Sorry, but I don't understand. What do you mean by "see these as set to zero?" Do you, perhaps, mean setting the function equal to 0 and solving, in order to find the roots (aka "solutions," aka "zeroes") of the function?

 

[Gijoefan1975]

Sorry, but I don't understand. What do you mean by "see these as set to zero?" Do you, perhaps, mean setting the function equal to 0 and solving, in order to find the roots (aka "solutions," aka "zeroes") of the function?

Hmm Yes I think so....Thanks for asking,.... So like the first one Would I see it as x^2 +6x+9=0? Since we then have to add negative 9 to both sides then divide the 6 by two and then Square the 3 so that we then would end up with (x+3)^2+9

Thanks!

 

[HallsofIvy]

You do not need to set them to 0, just complete the square as suggested. For example, if the problem were \(\displaystyle y= x^2- 8x+ 7\), then, because \(\displaystyle -8/2= -4\) and \(\displaystyle (-4)^2= 16\) we would write \(\displaystyle x^2- 8x+ 16- 16+ 7= (x- 4)^2- 9\) so that the vertex is at (4, 9).

 

[Gijoefan1975]

You do not need to set them to 0, just complete the square as suggested. For example, if the problem were \(\displaystyle y= x^2- 8x+ 7\), then, because \(\displaystyle -8/2= -4\) and \(\displaystyle (-4)^2= 16\) we would write \(\displaystyle x^2- 8x+ 16- 16+ 7= (x- 4)^2- 9\) so that the vertex is at (4, 9).

ahh...okay so setting them to zero is not the right wording, so I guess I could look at it is there just is nothing on the other side of the equal sign?
Thanks

 

[Mrspi]

You do not need to set them to 0, just complete the square as suggested. For example, if the problem were \(\displaystyle y= x^2- 8x+ 7\), then, because \(\displaystyle -8/2= -4\) and \(\displaystyle (-4)^2= 16\) we would write \(\displaystyle x^2- 8x+ 16- 16+ 7= (x- 4)^2- 9\) so that the vertex is at (4, 9).

Or, you might look at it this way......

y = x² - 8x + 7

Let's subtract 7 from both sides so that we have just the terms containing x on the right:

y - 7 = x² - 8x

Go about the processing of completing the square: -8/2 = -4. (-4)² = 16. So, we need a +16 on the right side to make that a perfect square. We also need to add 16 to the left side!

y - 7 + 16 = x² -8x + 16
y + 9 = (x - 4)²
y = (x - 4)² - 9

Of course, that's exactly the same result you get with Halls' method, but perhaps it may be helpful to view what happens with that "y" on the left side. You can't really just ignore it......

 

[mmm4444bot]

...we would write \(\displaystyle [ y ] = (x- 4)^2- 9\) so that the vertex is at (4, 9).

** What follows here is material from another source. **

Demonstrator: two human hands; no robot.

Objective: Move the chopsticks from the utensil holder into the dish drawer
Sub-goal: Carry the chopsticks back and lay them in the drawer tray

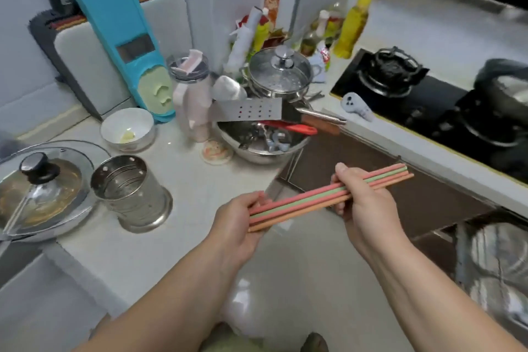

There's a typo. The vertex is at (4, -9).

 

[stapel]

ahh...okay so setting them to zero is not the right wording, so I guess I could look at it is there just is nothing on the other side of the equal sign?

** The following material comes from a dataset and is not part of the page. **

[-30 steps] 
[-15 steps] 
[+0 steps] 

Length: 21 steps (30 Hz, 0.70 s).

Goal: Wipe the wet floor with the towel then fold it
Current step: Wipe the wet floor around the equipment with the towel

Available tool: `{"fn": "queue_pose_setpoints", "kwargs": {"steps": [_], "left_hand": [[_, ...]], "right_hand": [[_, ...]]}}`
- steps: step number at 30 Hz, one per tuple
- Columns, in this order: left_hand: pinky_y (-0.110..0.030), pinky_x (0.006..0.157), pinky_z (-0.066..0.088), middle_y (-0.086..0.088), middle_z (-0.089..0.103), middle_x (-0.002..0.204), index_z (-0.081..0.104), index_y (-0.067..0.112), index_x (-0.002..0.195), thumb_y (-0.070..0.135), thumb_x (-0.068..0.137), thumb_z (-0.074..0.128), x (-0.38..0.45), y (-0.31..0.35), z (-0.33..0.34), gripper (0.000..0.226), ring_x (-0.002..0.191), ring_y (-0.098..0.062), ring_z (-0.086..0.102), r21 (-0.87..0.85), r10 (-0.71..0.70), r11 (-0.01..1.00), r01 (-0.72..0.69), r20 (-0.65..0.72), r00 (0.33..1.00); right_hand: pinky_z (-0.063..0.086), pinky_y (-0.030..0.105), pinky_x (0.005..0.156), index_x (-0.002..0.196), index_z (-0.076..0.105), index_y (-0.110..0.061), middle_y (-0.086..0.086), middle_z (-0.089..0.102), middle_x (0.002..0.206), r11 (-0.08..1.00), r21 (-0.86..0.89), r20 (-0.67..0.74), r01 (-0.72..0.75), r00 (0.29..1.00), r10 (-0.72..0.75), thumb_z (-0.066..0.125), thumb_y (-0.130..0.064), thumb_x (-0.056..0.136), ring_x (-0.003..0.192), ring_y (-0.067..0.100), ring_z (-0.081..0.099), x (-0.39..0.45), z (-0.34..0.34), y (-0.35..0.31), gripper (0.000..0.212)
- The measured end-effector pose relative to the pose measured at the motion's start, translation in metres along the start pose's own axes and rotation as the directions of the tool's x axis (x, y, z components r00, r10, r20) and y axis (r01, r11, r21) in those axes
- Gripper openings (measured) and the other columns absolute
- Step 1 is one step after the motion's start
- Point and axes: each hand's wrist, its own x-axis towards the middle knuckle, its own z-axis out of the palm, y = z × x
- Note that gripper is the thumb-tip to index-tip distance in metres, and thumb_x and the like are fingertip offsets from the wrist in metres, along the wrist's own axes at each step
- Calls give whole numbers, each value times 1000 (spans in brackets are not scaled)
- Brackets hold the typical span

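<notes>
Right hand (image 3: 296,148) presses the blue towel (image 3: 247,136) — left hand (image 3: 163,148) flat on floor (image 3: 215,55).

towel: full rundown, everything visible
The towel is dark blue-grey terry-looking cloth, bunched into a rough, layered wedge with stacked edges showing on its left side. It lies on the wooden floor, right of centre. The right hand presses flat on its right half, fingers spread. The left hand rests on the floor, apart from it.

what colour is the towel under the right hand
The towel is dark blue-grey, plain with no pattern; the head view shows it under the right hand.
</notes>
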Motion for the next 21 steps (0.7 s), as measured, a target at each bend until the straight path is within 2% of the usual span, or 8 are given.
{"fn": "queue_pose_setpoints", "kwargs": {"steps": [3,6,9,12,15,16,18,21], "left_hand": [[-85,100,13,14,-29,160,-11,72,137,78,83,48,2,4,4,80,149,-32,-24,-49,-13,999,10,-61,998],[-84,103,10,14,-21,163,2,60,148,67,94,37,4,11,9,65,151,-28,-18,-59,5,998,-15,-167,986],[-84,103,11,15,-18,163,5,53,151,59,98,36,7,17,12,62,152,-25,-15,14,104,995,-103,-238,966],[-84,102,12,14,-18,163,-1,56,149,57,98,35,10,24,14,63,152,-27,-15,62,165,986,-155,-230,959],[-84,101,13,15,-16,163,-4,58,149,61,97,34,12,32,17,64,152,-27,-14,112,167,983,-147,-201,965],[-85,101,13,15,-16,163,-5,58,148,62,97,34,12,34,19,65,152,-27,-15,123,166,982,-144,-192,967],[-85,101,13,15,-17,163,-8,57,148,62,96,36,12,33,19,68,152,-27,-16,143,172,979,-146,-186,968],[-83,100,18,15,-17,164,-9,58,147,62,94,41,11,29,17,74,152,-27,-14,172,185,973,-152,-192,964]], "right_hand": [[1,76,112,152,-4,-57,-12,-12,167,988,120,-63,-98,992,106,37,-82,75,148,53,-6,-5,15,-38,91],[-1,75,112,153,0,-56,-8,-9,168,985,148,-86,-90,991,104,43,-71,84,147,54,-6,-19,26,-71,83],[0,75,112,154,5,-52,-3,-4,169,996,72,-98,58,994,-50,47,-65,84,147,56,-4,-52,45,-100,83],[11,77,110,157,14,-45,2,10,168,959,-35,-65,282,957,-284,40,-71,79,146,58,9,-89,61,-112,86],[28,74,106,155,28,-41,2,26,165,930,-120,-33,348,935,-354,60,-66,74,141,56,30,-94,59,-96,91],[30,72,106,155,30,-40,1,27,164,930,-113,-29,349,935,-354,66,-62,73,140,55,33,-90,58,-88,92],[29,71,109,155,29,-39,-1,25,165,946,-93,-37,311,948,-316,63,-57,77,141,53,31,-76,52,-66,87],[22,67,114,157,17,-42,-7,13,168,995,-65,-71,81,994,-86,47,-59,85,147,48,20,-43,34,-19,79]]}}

It sounds like you were in class for the lesson on solving quadratic equations by completing the square, but missed the lessons on graphing quadratic functions by completing the square. To learn the basics (so the replies make sense), try here.

 

[HallsofIvy]

There's a typo. The vertex is at (4, -9).

Yes, thank you.